# [WORK REQUEST]
When you copy the data that follows, reproduce every word exactly and leave out the images.

··· GIVEN INFORMATION ···

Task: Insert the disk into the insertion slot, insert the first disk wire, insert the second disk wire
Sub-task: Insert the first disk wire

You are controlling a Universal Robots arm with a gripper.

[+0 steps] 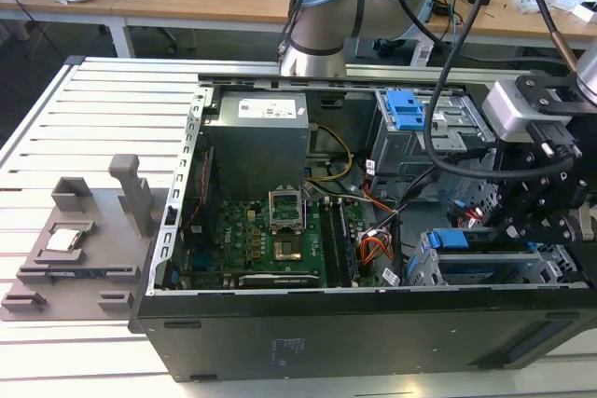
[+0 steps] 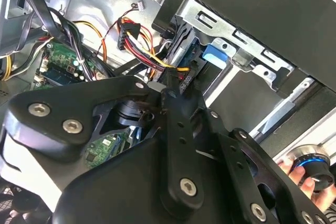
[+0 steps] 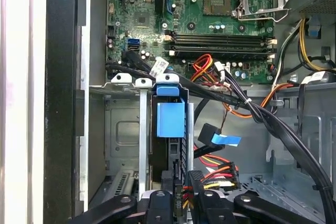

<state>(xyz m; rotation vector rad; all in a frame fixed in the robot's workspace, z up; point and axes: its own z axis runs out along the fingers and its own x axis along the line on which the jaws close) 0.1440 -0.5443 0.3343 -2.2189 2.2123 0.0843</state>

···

# [OUTPUT FOR THIS EXERCISE]
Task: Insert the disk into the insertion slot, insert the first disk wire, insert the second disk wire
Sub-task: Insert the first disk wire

You are controlling a Universal Robots arm with a gripper.

[+0 steps] 
[+0 steps] 
[+0 steps] 

<state>(xyz m; rotation vector rad; all in a frame fixed in the robot's workspace, z up; point and axes: its own z axis runs out along the fingers and its own x axis along the line on which the jaws close) 0.1440 -0.5443 0.3343 -2.2189 2.2123 0.0843</state>

That was the complete answer.